Asy Syaikh Abdurrahman bin Hasan Alu Syaikh rahimahullah di dalam Fathul Majid Syarah Kitabut Tauhid halaman 167–168 menyatakan, bahawa tabarruk dengan bekas-bekas orang-orang shalih termasuk bentuk tabarruk yang terlarang, karena beberapa alasan.

Orang-orang terawal masuk Islam dari kalangan Shahabat dan setelah mereka, tidak pernah melakukan hal itu kepada orang selain Nabi Shallallahu ‘alaihi wassalam, tidak ketika hidupnya atau setelah wafatnya. Kalau seandainya hal itu baik, maka niscaya mereka akan mendahului kita dalam mengamalkannya.

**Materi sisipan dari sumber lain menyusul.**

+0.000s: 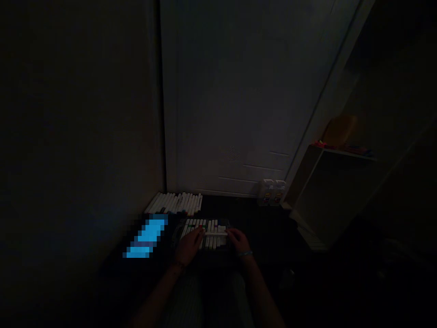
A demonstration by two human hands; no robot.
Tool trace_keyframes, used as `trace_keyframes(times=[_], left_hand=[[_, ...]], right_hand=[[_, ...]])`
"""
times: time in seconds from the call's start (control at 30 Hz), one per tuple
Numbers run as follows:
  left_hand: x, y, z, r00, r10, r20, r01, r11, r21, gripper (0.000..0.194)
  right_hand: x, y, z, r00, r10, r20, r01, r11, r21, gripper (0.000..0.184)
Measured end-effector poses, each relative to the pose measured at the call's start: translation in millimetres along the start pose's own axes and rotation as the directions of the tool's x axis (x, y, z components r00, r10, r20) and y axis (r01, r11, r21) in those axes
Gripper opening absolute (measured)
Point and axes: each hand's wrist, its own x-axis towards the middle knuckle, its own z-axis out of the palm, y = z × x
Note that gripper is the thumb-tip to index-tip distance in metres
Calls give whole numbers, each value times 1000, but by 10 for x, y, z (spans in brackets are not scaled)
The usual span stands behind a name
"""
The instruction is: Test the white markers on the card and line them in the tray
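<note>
A white marker [216, 234] lies crosswise between my hands, above a dark case [177, 234] filled with several white markers [195, 222] with coloured bands. My left hand [190, 243] has its fingers closed on the marker's left end. At its right end, the fingers of my right hand [239, 240] pinch it. Behind the case and to the left, a row of white markers [177, 202] lies side by side on the dark table [262, 237]. Dim light hides fine detail of the fingertips.
A glowing, pixelated blue screen [146, 237] lies left of the case. Two clear containers [272, 192] with labels stand at the back right by the pale wall panel [239, 114]. Further right is a light shelf unit [321, 196] with an orange object [339, 130] on top.
</note>
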Motion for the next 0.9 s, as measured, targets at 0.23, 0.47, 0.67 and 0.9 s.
trace_keyframes(times=[0.23, 0.47, 0.67, 0.9], left_hand=[[6, 6, -10, 1000, -6, -2, 6, 1000, 1, 33], [-1, 86, -70, 998, 56, 1, -56, 998, -17, 28], [-4, 84, -69, 998, 56, -17, -57, 998, -36, 26], [3, 1, -13, 1000, 30, 1, -30, 999, -18, 31]], right_hand=[[-13, -23, 11, 1000, 17, -21, -17, 1000, -1, 34], [-31, -143, -11, 999, -43, 4, 43, 999, 18, 32], [-59, -205, 2, 1000, -29, -5, 29, 999, 17, 34], [-48, -161, -8, 1000, -20, -3, 20, 1000, -19, 33]])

Tidak boleh seorangpun dari umat ini diqiaskan kepada Nabi Shallallahu ‘alaihi wassalam dalam perkara ini (tabarruk kepada dzat Nabi Shallallahu ‘alaihi wassalam), kerana NabiShallallahu ‘alaihi wassalam memiliki pengkhususan-pengkhususan ketika hidupnya yang tidak disamai oleh seorang pun.

Larangan tersebut sebagai pintu yang menutup jalan menuju kesyirikan yang tidak samar lagi.

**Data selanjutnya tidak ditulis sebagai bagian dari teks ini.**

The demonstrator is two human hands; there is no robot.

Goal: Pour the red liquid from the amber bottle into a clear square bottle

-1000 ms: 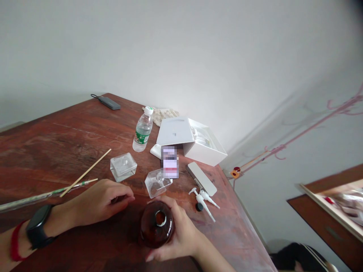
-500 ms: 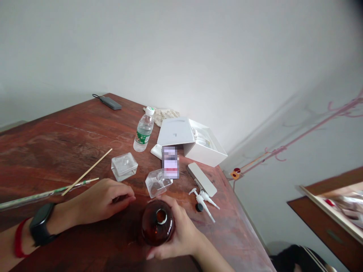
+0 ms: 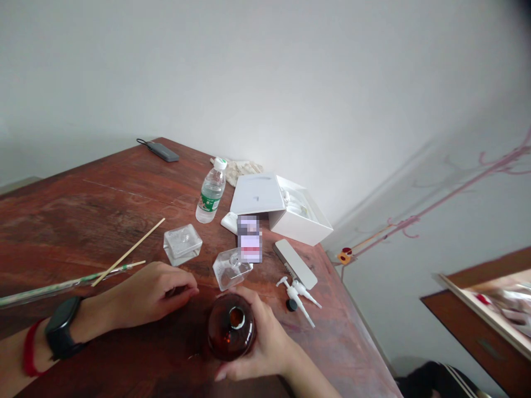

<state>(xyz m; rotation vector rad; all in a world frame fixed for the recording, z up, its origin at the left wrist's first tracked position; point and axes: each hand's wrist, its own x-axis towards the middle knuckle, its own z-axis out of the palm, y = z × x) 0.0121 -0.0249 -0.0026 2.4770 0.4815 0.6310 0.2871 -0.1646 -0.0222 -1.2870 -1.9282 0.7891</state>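
Observation:
My right hand [image 3: 263, 342] wraps around a dark amber bottle [image 3: 226, 340] that stands upright on the wooden table. Its mouth is open, without a cap. My left hand [image 3: 161, 293] rests on the table to the left of the bottle, fingers curled in and thumb against the fingertips; nothing shows in it. Just beyond the hands are a clear, square-sided bottle [image 3: 182, 244] lying down and another clear bottle [image 3: 231, 271]. To the right of the amber bottle lie white pump heads [image 3: 305, 304] and a small black cap [image 3: 291, 304].
Thin wooden sticks [image 3: 128, 251], one wrapped, lie on the left. Farther back stand a water bottle [image 3: 211, 193] and a white box [image 3: 301, 226]. A phone [image 3: 249, 243] and a pale slim case [image 3: 295, 264] are nearby. A dark grey device [image 3: 163, 151] lies near the far corner.
Almost nothing differs. Both hands and the amber bottle keep their places; the view has shifted very slightly.

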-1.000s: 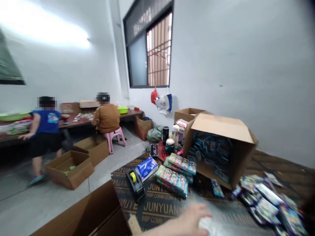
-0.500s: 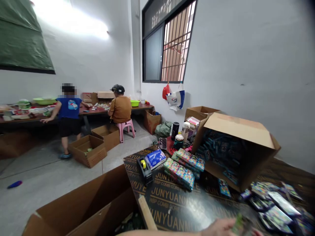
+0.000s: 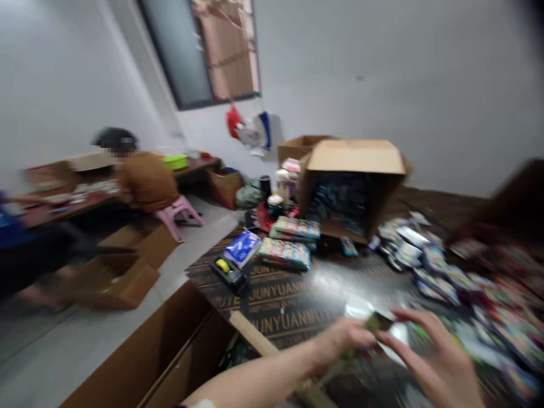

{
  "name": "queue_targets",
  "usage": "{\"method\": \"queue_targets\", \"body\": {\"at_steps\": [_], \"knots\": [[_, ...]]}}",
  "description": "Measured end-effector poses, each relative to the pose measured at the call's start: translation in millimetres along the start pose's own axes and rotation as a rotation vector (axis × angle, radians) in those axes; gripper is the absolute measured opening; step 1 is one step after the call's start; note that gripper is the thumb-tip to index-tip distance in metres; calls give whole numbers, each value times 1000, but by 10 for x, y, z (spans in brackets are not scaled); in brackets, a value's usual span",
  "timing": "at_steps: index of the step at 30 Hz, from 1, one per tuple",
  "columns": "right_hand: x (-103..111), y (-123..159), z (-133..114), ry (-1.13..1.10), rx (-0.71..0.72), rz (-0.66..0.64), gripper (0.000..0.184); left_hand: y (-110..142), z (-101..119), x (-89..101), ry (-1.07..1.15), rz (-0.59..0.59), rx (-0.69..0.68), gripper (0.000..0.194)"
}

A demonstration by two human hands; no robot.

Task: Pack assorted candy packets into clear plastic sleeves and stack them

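My left hand point(image 3: 346, 339) reaches in from the bottom and pinches a small dark green-and-brown flat piece point(image 3: 377, 323); blur hides what kind it is. My right hand point(image 3: 440, 354) grips the same piece from the other side between thumb and forefinger. Just beyond the fingers a shiny white sheet or wrapper point(image 3: 359, 309) lies over the dark printed board point(image 3: 293, 323). To the right of my hands spreads a pile of colourful packets point(image 3: 437, 283). Stacked colourful packs point(image 3: 284, 253) lie farther forward on the board.
An open carton point(image 3: 355, 156) on its side holds bluish packets. A tape dispenser point(image 3: 229, 275) and a blue tissue pack point(image 3: 242, 247) lie near the left edge. Another open carton point(image 3: 144, 345) stands below that edge, beside a wooden strip point(image 3: 253, 334). A seated person point(image 3: 147, 181) works behind.
The view has swung right and down. Both hands now show together on the small piece, higher in the picture; before, they were at the bottom edge, partly cut off.
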State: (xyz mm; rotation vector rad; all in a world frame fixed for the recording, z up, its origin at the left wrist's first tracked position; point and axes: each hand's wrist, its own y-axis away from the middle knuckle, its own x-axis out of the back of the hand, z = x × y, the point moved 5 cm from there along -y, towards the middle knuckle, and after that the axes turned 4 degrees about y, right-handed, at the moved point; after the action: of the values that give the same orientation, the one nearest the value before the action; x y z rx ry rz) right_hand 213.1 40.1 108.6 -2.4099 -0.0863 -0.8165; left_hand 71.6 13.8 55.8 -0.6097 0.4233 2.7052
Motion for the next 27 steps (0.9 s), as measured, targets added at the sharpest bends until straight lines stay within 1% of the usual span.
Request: {"method": "queue_targets", "body": {"at_steps": [1,3,5,7,9,11,13,15,17,18,19,20,21,22,23,24,26,27], "knots": [[-1,14,-48,29,-1,-53,33,-16,-49,34,21,3,24,43],[-14,-23,-135,70,16,-141,23,-63,-116,85,47,-57,52,44],[-36,-86,-190,64,52,-221,23,-111,-129,114,42,-107,56,45],[-72,-111,-219,0,81,-330,24,-124,-67,89,25,-134,13,49],[-117,-90,-230,-48,79,-465,24,-88,31,27,-1,-135,-33,54],[-155,-63,-217,-41,46,-581,24,-26,102,-30,-27,-120,-32,54],[-177,-69,-177,-23,-10,-642,25,29,120,-55,-34,-110,-2,48],[-197,-109,-129,-46,-44,-659,29,53,91,-39,10,-91,49,40],[-219,-167,-74,-129,-53,-622,41,42,56,18,88,-29,98,34],[-219,-201,-35,-189,-63,-558,47,27,52,55,130,20,113,33],[-209,-233,17,-253,-91,-457,53,10,60,95,169,73,118,33],[-192,-254,85,-320,-138,-329,58,-7,81,131,201,119,112,34],[-180,-255,162,-390,-203,-199,63,-23,107,159,226,150,97,36],[-191,-231,237,-465,-281,-103,68,-38,131,177,244,163,82,37],[-238,-191,295,-542,-360,-70,70,-52,148,187,254,163,65,37],[-319,-140,327,-622,-432,-103,68,-64,148,192,255,157,56,37],[-507,-28,319,-741,-537,-266,52,-82,100,199,223,143,59,36],[-577,17,296,-766,-564,-332,44,-86,63,205,195,138,65,37]]}}
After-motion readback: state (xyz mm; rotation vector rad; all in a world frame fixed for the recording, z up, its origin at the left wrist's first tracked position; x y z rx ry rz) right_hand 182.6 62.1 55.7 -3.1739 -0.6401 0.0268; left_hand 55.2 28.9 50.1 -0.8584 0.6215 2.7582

Salih bin `Abdul-`Aziz bin Muhammad Aal ash-Shaikh menambahkan:

  1. Tabarruk dengan zat atau fisik makhluk hanya berkaitan dengan Rasulullah saw, bukan dengan orang-orang saleh, atau yang semacamnya.
  2. Orang-orang yang menerima barakah hanyalah orang yang bertauhid dan taat kepada perintah Allah dan rasul-Nya serta menjauhi larangan.
  3. Tabarruk dengan zat atau fisik Rasulullah saw tidak ada lagi setelah beliau wafat. Kecuali dengan anggota tubuhnya yang masih dapat dijumpai seperti janggut, dll. Masalahnya apakah dapat dipastikan bahwa janggut itu betul milik Rasulullah saw? Jadi barangsiapa yang menyatakan bahwa ia milik Rasulullah, maka perlu mendatangkan silsilah riwayat atau isnad yang membuktika ia benar-benar dari Rasulullah saw.
Supaya lebih memahami topik tabarruk ini, coba isi tabel di bawah ini.
No Contoh Kasus Syar’i TidakSyar’i
1 Dalam kisah Al-Jilaniy, banyak cerita tentang murid-murid mereka mengambil berkat dengan beliau.
2 Sahabat minum air kencing Nabi saw.
3 “Pergilah bersalaman dengan orang itu, supaya kamu nanti dapat berkat. Mana tahu jadi pandai sepertinya”.
4 Berebut-berebut mengambil ludah Rasulullah saw dan mengusap pada tubuh mereka.
5 Mengambil keringat Rasulullah saw untuk dijadikan minyak wangi.
6 Minum air sisa minuman seorang shaikh sewaktu tazkirah untuk ambik berkat.
7 Dalam satu majelis  ada acara bertabarruk dengan janggut Nabi saw.